Prabowo, a former general, has expanded the military’s role in domestic governance. The army has been assigned to oversee the rollout of the national meal program, and military personnel have been appointed to senior policy-making positions across ministries. In March 2025, a fast-tracked law further broadened the scope of the military’s involvement in government.

These developments have raised alarm bells among rights groups and investors, who worry that Indonesia may be drifting away from democratic norms. Comparisons to the Suharto era have resurfaced, especially amid growing public demonstrations led by students and civic activists.

6. Tax and Revenue Policy Reforms

To finance his ambitious programs, Prabowo has proposed increasing the government’s revenue-to-GDP ratio from 12% to 23%, largely through enhanced digital tax collection and improved compliance, rather than through rate hikes.
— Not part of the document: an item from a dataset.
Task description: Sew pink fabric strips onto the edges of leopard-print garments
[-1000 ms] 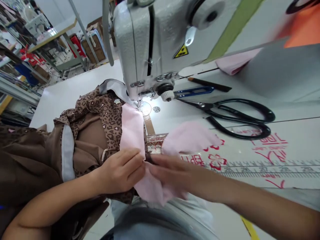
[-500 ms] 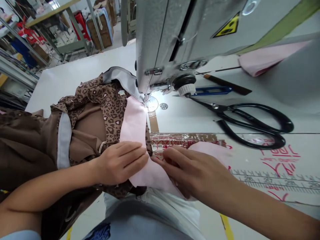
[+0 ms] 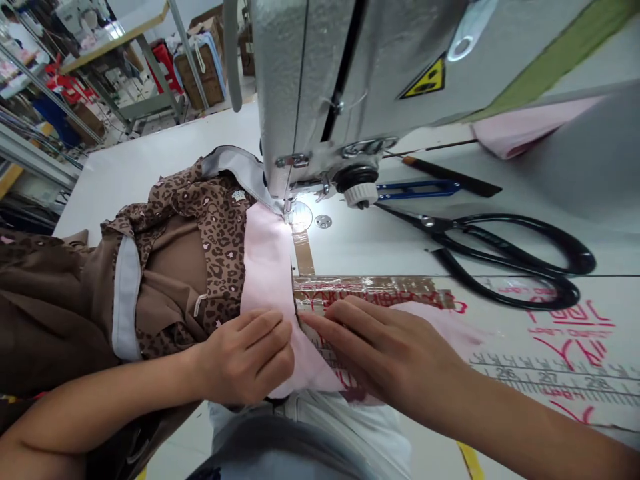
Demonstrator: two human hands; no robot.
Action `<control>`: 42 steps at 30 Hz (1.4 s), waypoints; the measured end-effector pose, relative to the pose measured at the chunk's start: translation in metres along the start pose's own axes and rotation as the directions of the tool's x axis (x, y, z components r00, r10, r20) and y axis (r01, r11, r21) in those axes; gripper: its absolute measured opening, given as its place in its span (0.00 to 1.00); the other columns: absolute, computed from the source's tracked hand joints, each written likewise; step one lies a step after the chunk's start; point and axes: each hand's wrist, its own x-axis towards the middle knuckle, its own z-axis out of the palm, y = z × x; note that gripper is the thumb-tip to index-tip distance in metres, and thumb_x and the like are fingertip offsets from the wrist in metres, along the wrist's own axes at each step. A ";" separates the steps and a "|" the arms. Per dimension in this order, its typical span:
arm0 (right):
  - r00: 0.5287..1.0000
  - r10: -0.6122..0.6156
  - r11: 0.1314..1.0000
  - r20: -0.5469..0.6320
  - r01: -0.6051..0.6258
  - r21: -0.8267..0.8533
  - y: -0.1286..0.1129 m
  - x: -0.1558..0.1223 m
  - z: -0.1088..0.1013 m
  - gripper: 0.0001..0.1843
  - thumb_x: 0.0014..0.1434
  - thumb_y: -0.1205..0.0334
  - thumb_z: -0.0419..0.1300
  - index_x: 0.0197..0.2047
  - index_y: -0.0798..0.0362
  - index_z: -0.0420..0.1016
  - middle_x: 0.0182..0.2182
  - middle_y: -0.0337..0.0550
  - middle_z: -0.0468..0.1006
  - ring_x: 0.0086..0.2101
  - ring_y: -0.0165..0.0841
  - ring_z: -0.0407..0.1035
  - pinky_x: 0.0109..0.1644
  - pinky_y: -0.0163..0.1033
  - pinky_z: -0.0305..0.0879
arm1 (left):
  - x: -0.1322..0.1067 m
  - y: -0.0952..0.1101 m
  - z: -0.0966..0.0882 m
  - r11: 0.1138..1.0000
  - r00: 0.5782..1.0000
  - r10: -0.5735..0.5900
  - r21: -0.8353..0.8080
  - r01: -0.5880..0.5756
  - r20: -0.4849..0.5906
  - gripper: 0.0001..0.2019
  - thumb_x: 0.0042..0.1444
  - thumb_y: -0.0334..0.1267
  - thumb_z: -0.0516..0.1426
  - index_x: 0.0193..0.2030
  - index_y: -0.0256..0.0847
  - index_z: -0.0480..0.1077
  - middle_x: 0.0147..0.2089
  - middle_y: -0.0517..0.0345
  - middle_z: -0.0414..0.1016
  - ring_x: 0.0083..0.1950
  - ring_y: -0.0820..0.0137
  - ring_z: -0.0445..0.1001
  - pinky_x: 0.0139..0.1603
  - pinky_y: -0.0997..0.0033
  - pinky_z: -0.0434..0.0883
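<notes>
1. My left hand [image 3: 245, 357] lies flat with the fingers together, pressing on the pink fabric strip [image 3: 267, 267] and on the edge of the leopard-print brown garment [image 3: 215, 233]. It is open and does not pinch anything.
2. My right hand [image 3: 380, 357] is also open, and its fingers [image 3: 340, 320] press down on the lower part of the pink strip, just beside my left hand.
3. The garment lies on the white surface [image 3: 150, 173] in front of the sewing machine [image 3: 340, 80]. The top end of the pink strip reaches under the presser foot [image 3: 287, 210].
4. To the right of the machine, on the surface, are big black-handled shears [image 3: 500, 253] and small blue thread snips [image 3: 417, 190]. Just beyond the snips is a dark tool with a thin point [image 3: 450, 177], and behind them, near the machine arm, is a piece of pink cloth [image 3: 530, 127].
5. Brown tape [image 3: 360, 283] is stuck on the surface near the needle plate. A printed ruler scale [image 3: 550, 377] and red characters [image 3: 570, 350] are marked on the surface too.
6. Beyond the surface, in the room, I see metal shelving [image 3: 35, 87], a cardboard box [image 3: 197, 73] and a red stool [image 3: 163, 53]. On the floor near my feet is a yellow line [image 3: 470, 460].
</notes>
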 end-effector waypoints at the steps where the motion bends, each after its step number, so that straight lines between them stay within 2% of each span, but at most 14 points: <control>1: 1.000 0.002 1.000 0.003 -0.002 -0.007 0.000 0.000 0.000 0.13 0.63 0.70 0.44 0.46 0.62 0.66 0.29 0.45 0.68 0.28 0.32 0.60 0.27 0.36 0.60 | 0.000 0.001 0.000 1.000 0.999 -0.029 0.002 0.029 0.019 0.10 0.57 0.25 0.46 0.34 0.25 0.68 0.41 0.38 0.73 0.45 0.58 0.72 0.46 0.59 0.74; 4: 0.999 0.047 0.997 -0.022 -0.045 0.068 0.000 0.002 0.000 0.11 0.62 0.71 0.45 0.43 0.60 0.67 0.30 0.46 0.68 0.29 0.33 0.61 0.27 0.37 0.61 | -0.001 0.002 0.000 0.991 0.988 -0.134 0.028 0.132 0.083 0.09 0.58 0.25 0.47 0.36 0.24 0.68 0.41 0.39 0.72 0.44 0.60 0.71 0.44 0.60 0.74; 7: 0.961 0.276 0.889 -0.024 -0.246 0.386 -0.003 0.009 -0.004 0.08 0.61 0.69 0.47 0.39 0.56 0.67 0.35 0.48 0.70 0.36 0.33 0.65 0.36 0.38 0.65 | -0.001 0.001 0.001 0.991 0.989 -0.137 0.004 0.137 0.052 0.08 0.58 0.25 0.49 0.34 0.25 0.67 0.38 0.41 0.72 0.41 0.62 0.71 0.40 0.62 0.75; 10: 0.856 0.460 0.499 0.239 -0.471 0.727 -0.005 0.020 -0.011 0.06 0.61 0.63 0.49 0.35 0.53 0.64 0.32 0.43 0.70 0.35 0.31 0.66 0.37 0.36 0.65 | -0.001 -0.002 -0.002 0.996 0.996 -0.071 -0.052 0.068 -0.058 0.08 0.59 0.24 0.47 0.36 0.23 0.67 0.39 0.40 0.72 0.44 0.60 0.70 0.41 0.61 0.75; 13: 0.775 0.360 0.065 0.519 -0.576 0.815 -0.004 0.026 -0.016 0.08 0.61 0.57 0.49 0.36 0.53 0.62 0.26 0.38 0.66 0.28 0.28 0.64 0.29 0.34 0.63 | -0.002 -0.004 -0.004 0.998 0.996 -0.029 -0.055 0.025 -0.087 0.09 0.59 0.24 0.47 0.37 0.21 0.67 0.42 0.36 0.72 0.48 0.57 0.69 0.44 0.59 0.75; 15: 0.749 0.282 -0.005 0.599 -0.623 0.782 -0.004 0.024 -0.018 0.10 0.61 0.55 0.49 0.36 0.53 0.61 0.24 0.35 0.63 0.24 0.26 0.61 0.25 0.32 0.60 | -0.001 -0.004 -0.003 0.999 0.997 -0.037 -0.041 0.034 -0.063 0.09 0.58 0.24 0.47 0.37 0.21 0.67 0.42 0.36 0.72 0.48 0.57 0.70 0.44 0.59 0.75; 16: 0.741 0.285 0.069 0.608 -0.649 0.758 -0.004 0.021 -0.018 0.10 0.62 0.56 0.48 0.35 0.54 0.62 0.22 0.35 0.63 0.22 0.26 0.60 0.24 0.31 0.58 | -0.001 -0.004 -0.002 0.999 0.998 -0.039 -0.029 0.038 -0.040 0.08 0.58 0.24 0.48 0.37 0.22 0.67 0.41 0.37 0.72 0.47 0.58 0.71 0.44 0.60 0.75; 18: 0.781 0.361 0.394 0.510 -0.623 0.675 -0.004 0.014 -0.016 0.11 0.63 0.59 0.46 0.35 0.54 0.65 0.21 0.36 0.65 0.22 0.26 0.60 0.25 0.31 0.57 | 0.000 -0.004 0.000 1.000 1.000 -0.022 0.001 0.022 0.010 0.08 0.58 0.25 0.48 0.35 0.23 0.68 0.40 0.38 0.73 0.44 0.59 0.72 0.43 0.61 0.75; 20: 0.889 0.364 0.754 0.279 -0.456 0.472 -0.004 0.006 -0.012 0.12 0.63 0.64 0.44 0.40 0.55 0.68 0.25 0.40 0.69 0.25 0.28 0.63 0.27 0.33 0.58 | 0.000 -0.004 0.001 0.999 0.999 0.011 0.035 -0.013 0.038 0.09 0.58 0.25 0.48 0.35 0.24 0.69 0.39 0.38 0.74 0.44 0.59 0.73 0.43 0.61 0.75; 22: 0.972 0.219 0.944 0.090 -0.234 0.233 -0.004 0.001 -0.005 0.15 0.62 0.67 0.44 0.46 0.55 0.69 0.29 0.44 0.70 0.28 0.30 0.63 0.28 0.35 0.58 | 0.001 -0.005 0.001 0.998 0.998 0.028 0.053 -0.031 0.048 0.10 0.58 0.25 0.47 0.37 0.23 0.69 0.39 0.38 0.74 0.44 0.58 0.73 0.44 0.61 0.74; 24: 0.995 0.085 0.994 0.046 -0.088 0.070 -0.003 0.000 0.001 0.15 0.61 0.69 0.44 0.45 0.57 0.69 0.29 0.45 0.68 0.28 0.32 0.60 0.28 0.36 0.57 | 0.000 -0.006 -0.002 0.998 0.999 0.030 0.045 -0.032 0.045 0.12 0.58 0.26 0.46 0.39 0.22 0.70 0.40 0.38 0.74 0.45 0.57 0.73 0.44 0.61 0.74; 27: 0.997 0.003 1.000 0.075 -0.002 -0.003 -0.002 0.001 0.005 0.14 0.60 0.70 0.44 0.43 0.61 0.69 0.28 0.45 0.66 0.27 0.32 0.56 0.27 0.37 0.56 | -0.001 -0.004 -0.007 0.999 0.998 0.053 0.011 -0.053 0.027 0.14 0.59 0.27 0.45 0.40 0.22 0.70 0.40 0.38 0.75 0.45 0.57 0.73 0.44 0.62 0.75; 34: 1.000 -0.015 1.000 0.004 0.015 0.001 -0.001 -0.002 0.007 0.13 0.61 0.71 0.44 0.44 0.62 0.67 0.29 0.44 0.65 0.28 0.33 0.56 0.28 0.39 0.56 | -0.006 0.002 -0.004 0.993 0.990 0.070 0.091 -0.082 0.123 0.15 0.58 0.26 0.45 0.43 0.22 0.69 0.44 0.37 0.74 0.48 0.57 0.73 0.49 0.61 0.74; 42: 0.998 -0.042 0.998 0.047 0.045 -0.054 -0.006 0.007 0.006 0.18 0.62 0.72 0.41 0.46 0.64 0.69 0.28 0.47 0.68 0.27 0.33 0.59 0.27 0.39 0.61 | -0.005 0.001 -0.003 0.997 0.996 0.067 0.021 -0.069 0.065 0.14 0.58 0.26 0.46 0.42 0.21 0.69 0.42 0.38 0.74 0.48 0.57 0.73 0.48 0.62 0.74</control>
A potential corporate income tax cut from 22% to 20% is under review, contingent on overall revenue performance.

There is also discussion of forming a new tax agency modelled after the U.S. IRS, but implementation remains uncertain. If successful, these reforms could streamline business compliance and enhance Indonesia’s investment climate—but investors remain cautious as details are still lacking.

 

Market Impact and Investor Sentiment

The cumulative effect of these policies has introduced significant volatility in Indonesian financial markets:

  • The rupiah fell to a 27-year low, triggering concern over inflation and foreign debt servicing

  • The Jakarta Stock Exchange Composite Index dropped 7.1% in March, its sharpest monthly decline in over a decade

  • Foreign investors have withdrawn $1.3 billion from Indonesian equities so far in 2025, including large-scale sell-offs of SOE shares

Investor confidence has been rattled by the centralization of economic power, the opaque management of state assets, and the political overtones of fiscal and institutional reform.

 

Strategic Outlook for Foreign Investors

Foreign investors now face a dual reality under President Prabowo’s administration:

Positive Signals:

  • Large-scale investment opportunities through Danantara in infrastructure, banking, and energy

  • Pro-business rhetoric and active courting of U.S. and global firms

  • Tax policy adjustments that may improve competitiveness

  • A young, growing population and rich resource base

Heightened Risks:

  • Governance and transparency concerns, especially around SOEs

  • Exchange controls that complicate capital mobility

  • Uncertain fiscal trajectory amid ambitious spending

  • Military encroachment into civilian governance

  • Domestic protests and reputational risks related to democratic backsliding

 

Assessment

President Prabowo’s first six months in office reflect a bold attempt to reconfigure Indonesia’s economic trajectory. For investors, the landscape now offers greater upside—but with sharper risk edges.

Indonesia remains a critical Southeast Asian market with substantial potential, but foreign capital is increasingly adopting a cautious, wait-and-see approach, particularly as the full implications of Prabowo’s economic nationalism, fiscal policies, and political restructuring continue to unfold.